In fact, perhaps the best low-cost way of protecting yourself against a data hack is through a security freeze.   A security freeze locks your credit files at the three credit reporting agencies (Equifax, Experian, and TransUnion) until you unlock your file with a password or PIN. The freeze stops new accounts from being established by imposters because potential creditors are not able to check your credit report or credit score, the standard procedure when financial accounts are opened. Any potential creditors’ requests for access to your credit files will be denied. However, a security freeze cannot stop misuse of your existing bank or credit accounts. You still must check the monthly statements on your current accounts for any erroneous charges or debits. Generally, you will pay no more than $30 for a lifetime of security freeze protection. In some circumstances (identity theft victims and senior citizens in some states), this protection may be free.  Caveat:  with a security freeze, your credit reports cannot be seen by prospective creditors, insurance companies, landlords, utilities, or for employment screening. However, you may lift the freeze when necessary to allow a company to check your credit report. It can be cumbersome for individuals who frequently apply for credit, are contemplating a new mortgage, or who plan to change jobs.

Another free option is using a fraud alert. You are entitled to place a free fraud alert on your credit reports even if you have not yet become a victim of identity theft. You can do this by phone, online, or in writing. A fraud alert places a “red flag” on your credit reports, alerting potential creditors to take extra precautions before extending credit. Typically, creditors will call you to verify your identity before issuing any credit.The fraud alert will last for 90 days, but may be renewed on the 91st day for another 90 days. You can continue to renew a fraud alert indefinitely  An added benefit of a fraud alert is that it entitles you to free copies of your three credit reports each time the fraud alert is established. This is in addition to your right to your free annual credit reports. For more information, visit the official annual credit report website and read the Federal Trade Commission’s guide.

Some banks, credit unions, auto clubs, and other organizations offer free monitoring services with their credit cards or other  services.  Sometimes, they will use a free basic service as a marketing tool to “upsell” you to a fee-based premium service.Credit Karma offers free credit monitoring. Their service utilizes TransUnion, one of the three major credit reporting agencies. Credit Karma’s advertisers pay for the credit monitoring service.  Consumers are not charged for the service and no credit card is required.  You should be aware that the other two credit bureaus, Experian and Equifax, are not included in this service.  (No endorsement implied.)  You can also see both your TransUnion and Equifax credit reports and credit scores on this site at no charge. Credit Sesame also offers free credit monitoring. Their service utilizes Experian, one of the three major credit reporting agencies. Credit Sesame’s advertisers pay for the credit monitoring service.  Consumers are not charged for the service and no credit card is required.  You should be aware that the other two credit bureaus, TransUnion and Equifax, are not included in this service.

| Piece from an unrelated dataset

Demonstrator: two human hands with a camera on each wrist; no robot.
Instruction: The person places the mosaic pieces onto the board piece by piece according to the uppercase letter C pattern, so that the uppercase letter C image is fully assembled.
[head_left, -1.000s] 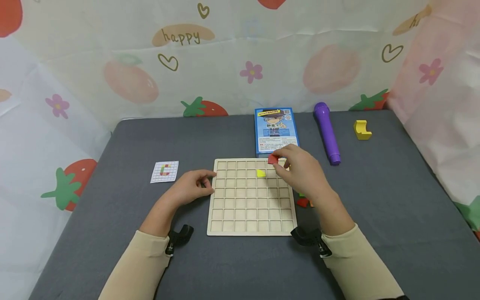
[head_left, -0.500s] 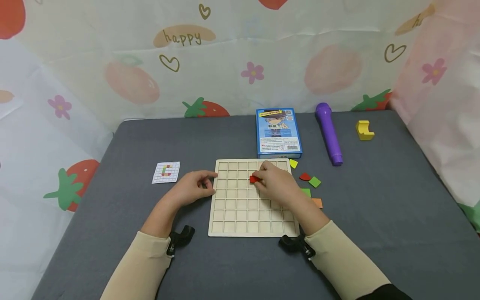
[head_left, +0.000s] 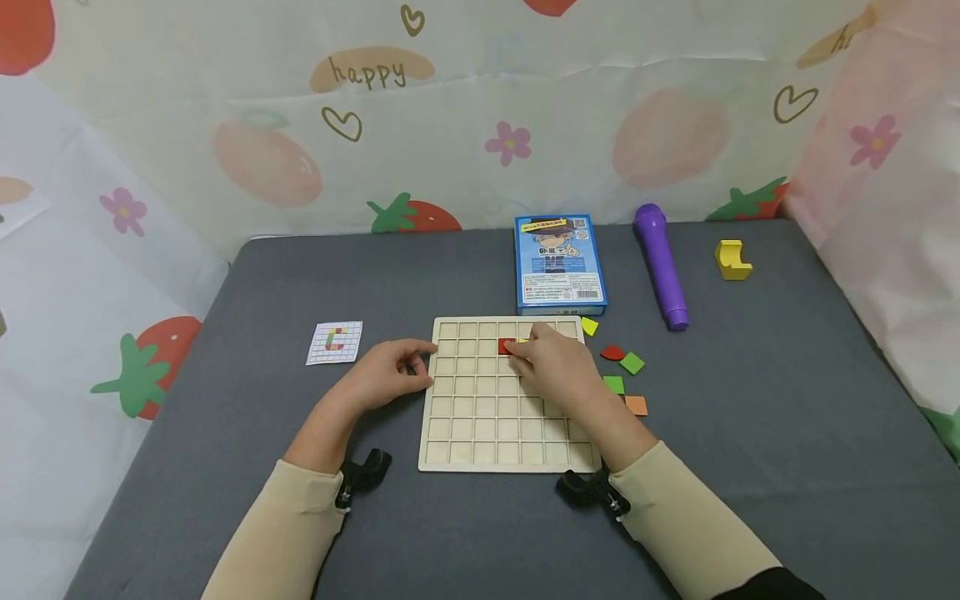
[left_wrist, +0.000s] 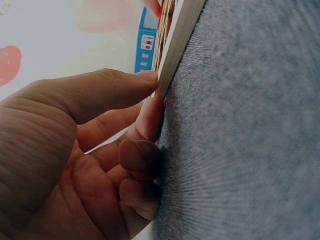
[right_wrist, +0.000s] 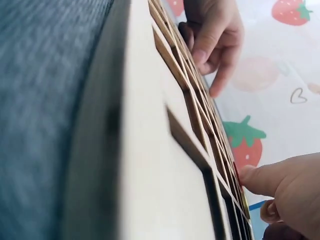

Our advice:   Enrolling in an expensive credit monitoring service may actually increase your vulnerability to ID theft. The FTC is alleged in its complaint against Lifelock back in 2013 that it had failed (after five years!) to implement industry-standard security practices to protect the sensitive data that it collects from subscribers. It’s unlikely that Lifelock’s competitors do much better to protect customers’ data.  We believe that is you received notice from Equifax about the data breach along with its offer of free ID-theft “protection,” turn it down. Do your own monitoring and be pro-active.  Don’t give up your legal rights for a substandard and overpriced credit monitoring deal.